Hearing Screening Online Training Program
Characteristics of a Good Hearing Screening Facility
Avoid area near:
- Fans or air conditioners
- Hall traffic (reroute if possible)
- Playground or street traffic
- Group activity areas, e.g., break room
- Office equipment (copying machine, paper shredder, etc.)
- Soft drink machines
- Refrigerators, etc
Avoid excess noise within screening area, such as:
- Paper shuffling
- Open windows
- Ticking clock
- Movement of desks or other furniture
Room should be uncluttered and free of visual distraction:
- Avoid mirror or reflecting surfaces
- Avoid facing child towards a window
- Avoid child facing others who may give clues to correct response
Cease screening momentarily if any distracting noise occurs.
As screening is usually conducted in a clinic, try using the last room at the end of a hall or one that is away from other rooms.
C&TC Programs Environmental Noise Level Check
Most clinics do not have the equipment to take ambient noise level measurements in the areas to be used for screening. However, an environmental noise level check may be substituted. This is defined as the ability to establish that the room is quiet enough for a ‘normal’ hearing person to hear 10 dB below the screening level at all frequencies. If this level cannot be established, the area must not be used for screening. However, if 500 Hz is the only frequency affected, then it may be deleted from the screening protocol.

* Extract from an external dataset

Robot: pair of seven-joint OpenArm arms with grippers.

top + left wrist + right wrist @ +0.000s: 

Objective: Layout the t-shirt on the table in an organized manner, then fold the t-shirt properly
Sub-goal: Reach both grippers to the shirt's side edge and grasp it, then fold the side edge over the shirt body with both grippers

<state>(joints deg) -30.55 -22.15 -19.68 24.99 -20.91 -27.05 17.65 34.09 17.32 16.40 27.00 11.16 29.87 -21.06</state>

The screener should put on the audiometer headphones and:
Hz: 15 dB should be audible.
At 1000 Hz: 10 dB should be audible.
At 2000 Hz: 10 dB should be audible.
At 4000 Hz: 10 dB should be audible.
An audiometer is a device that produces tones at set frequencies and known intensities through headphones worn by the patient. The patient is required to indicate what tones s/he can hear. The pure tone audiometer is the preferred instrument used in school and clinic hearing screening programs.
There are several different brands of audiometers; most have the following dials:
Power or On/Off Switch: Needs to be on when testing.
Frequency Dial: This dial rotates from 250 to 8000 Hz and controls the test frequency or the pitch of the tone.
Hearing Level Dial or Decibel (dB) Dial: Controls the test intensity or loudness of the tone. Normally this is a rotary dial that allows you to vary the tones presented in 5 dB steps.
Tone Presentation Bar or Stimulus Switch: Pressing this bar presents the tone to the person being tested.
The audiometer has test tones ranging from 250 to 8000 Hz (Hz refers to frequency, or cycles per second). This is the pitch of the tones that range from very low to high pitch. The tones most often used in audiometric screenings are 500, 1000, 2000, and 4000 Hz. The intensity (loudness) is expressed in decibels (dB). Thirty (30dB) is considered the level of a soft whisper at a distance of three feet. Sixty-five (65dB) is the average intensity for a normal conversation, and eighty-five (85 db) is so loud that individuals must be protected when working under such exposure for a prolonged period.
Audiometric tests record the softest level at which an individual can hear a tone. The responses are recorded on a graph called an audiogram. The headphones that come with an audiometer have been calibrated to that specific audiometer and should not be exchanged with other audiometers.
Diagram of an Audiometer (Attention: By selecting the link above you will be leaving the Minnesota Department of Health Web site.)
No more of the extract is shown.